• [ACTION ITEM] Take every line from the data that has the word "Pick" in it.
====
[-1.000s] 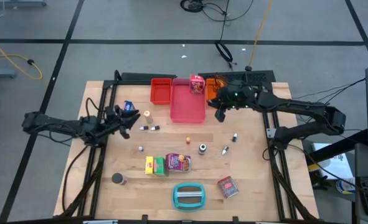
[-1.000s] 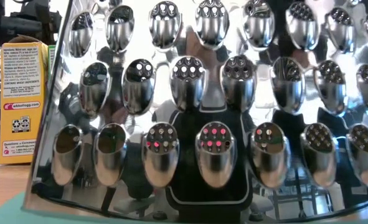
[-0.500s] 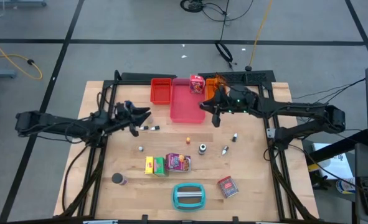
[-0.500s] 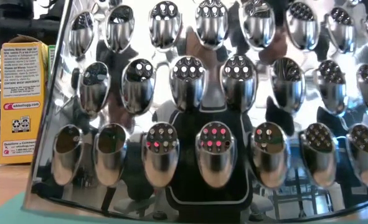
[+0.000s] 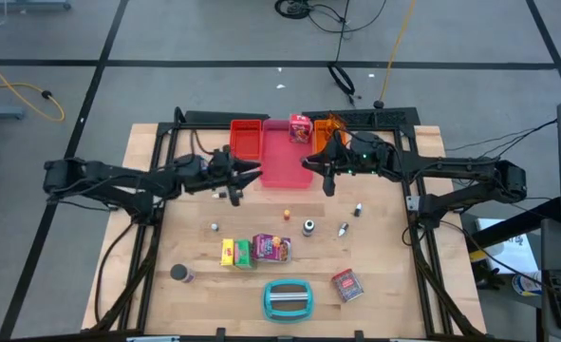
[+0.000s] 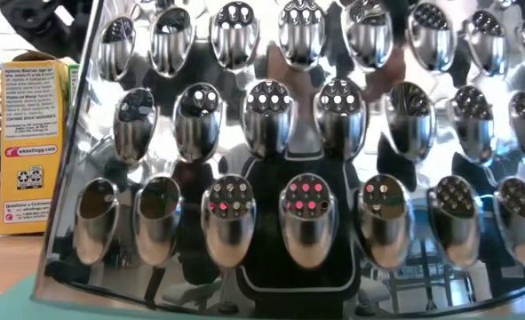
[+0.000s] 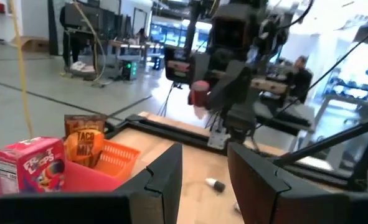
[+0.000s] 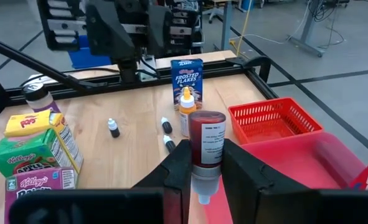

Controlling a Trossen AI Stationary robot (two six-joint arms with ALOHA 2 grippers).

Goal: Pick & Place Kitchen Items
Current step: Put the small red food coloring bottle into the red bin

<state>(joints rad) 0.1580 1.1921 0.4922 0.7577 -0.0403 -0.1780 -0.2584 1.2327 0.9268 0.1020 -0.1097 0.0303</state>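
Note:
My right gripper hangs over the pink tray's near right part, shut on a small dark-red bottle with a white label and white cap; the left wrist view also shows this bottle. My left gripper is open and empty at the tray's left edge, its fingers spread. A blue-white box stands by a yellow-capped bottle. On the table lie yellow and green boxes, a purple packet, a dark can and a red-white box. My right gripper pinches the red bottle between its two fingers by the sides of its body. The bottle lies along the fingers, its white cap toward the wrist. The arm reaches in from the table's right. The bottle is lifted clear above the pink tray.
Red tray and orange tray flank the pink tray; a red-white cereal box stands at its far end. Tiny bottles are scattered mid-table. The teal-and-grey grater near the front edge fills the low view, a yellow box beside it.
My left gripper has travelled toward the table's right, from beside the blue-white box to the pink tray's left edge. My right gripper, still shut on the red bottle, has shifted a little toward the left over the tray.

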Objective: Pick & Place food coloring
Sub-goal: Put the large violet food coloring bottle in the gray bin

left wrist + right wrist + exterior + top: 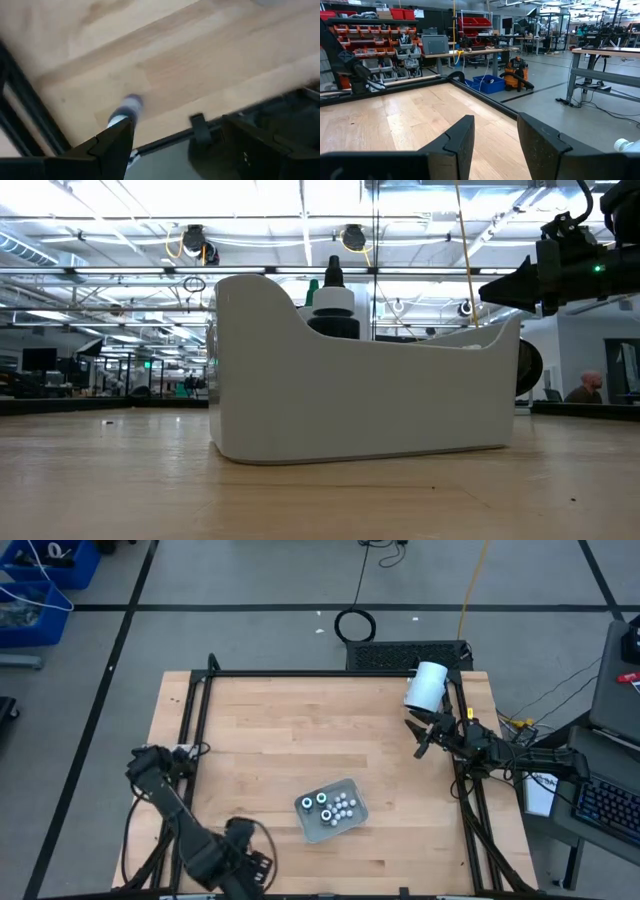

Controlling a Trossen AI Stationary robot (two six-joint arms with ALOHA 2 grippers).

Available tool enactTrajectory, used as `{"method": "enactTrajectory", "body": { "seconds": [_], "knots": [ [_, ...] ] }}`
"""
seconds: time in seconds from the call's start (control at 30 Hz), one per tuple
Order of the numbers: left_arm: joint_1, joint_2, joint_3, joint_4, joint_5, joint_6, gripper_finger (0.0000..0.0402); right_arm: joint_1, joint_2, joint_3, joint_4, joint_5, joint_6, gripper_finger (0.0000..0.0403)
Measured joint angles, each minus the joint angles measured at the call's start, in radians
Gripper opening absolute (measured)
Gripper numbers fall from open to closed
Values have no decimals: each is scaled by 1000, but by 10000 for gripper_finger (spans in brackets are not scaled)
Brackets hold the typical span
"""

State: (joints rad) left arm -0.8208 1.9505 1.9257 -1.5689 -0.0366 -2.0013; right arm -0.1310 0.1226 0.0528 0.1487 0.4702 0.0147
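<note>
Bottles (pixel 333 805) sit in the tray (pixel 357 789) at 6 o'clock. Probably light, slick and tippy, so pinch one by the cap. Left gripper (pixel 243 858) wide, empty; right gripper (pixel 421 739) narrow, empty at 3.

Bare table (pixel 300 730) all around the tray (pixel 357 812) (white cylinder (pixel 426 686) crowds the far-right corner).
</note>
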Motion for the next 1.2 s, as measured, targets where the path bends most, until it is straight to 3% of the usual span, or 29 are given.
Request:
{"method": "enactTrajectory", "body": {
  "seconds": [0.1,0.27,0.47,0.87,1.2],
  "knots": [
    [-36,-1,-81,-4,53,-134,298,0,0,0,0,0,0,141],
    [-73,0,-190,63,158,-217,298,0,0,0,0,0,0,141],
    [-91,0,-248,162,90,-220,298,0,0,0,0,0,0,141],
    [-107,0,-282,170,126,-201,298,0,0,0,0,0,0,141],
    [-146,0,-282,157,99,-280,298,0,0,0,0,0,0,141]
  ]
}}
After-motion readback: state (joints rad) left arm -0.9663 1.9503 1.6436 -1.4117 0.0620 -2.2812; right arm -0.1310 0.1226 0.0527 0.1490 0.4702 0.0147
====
• [ANSWER SECTION]
Goal: Pick & Place Kitchen Items
Objective: Pick & Place food coloring

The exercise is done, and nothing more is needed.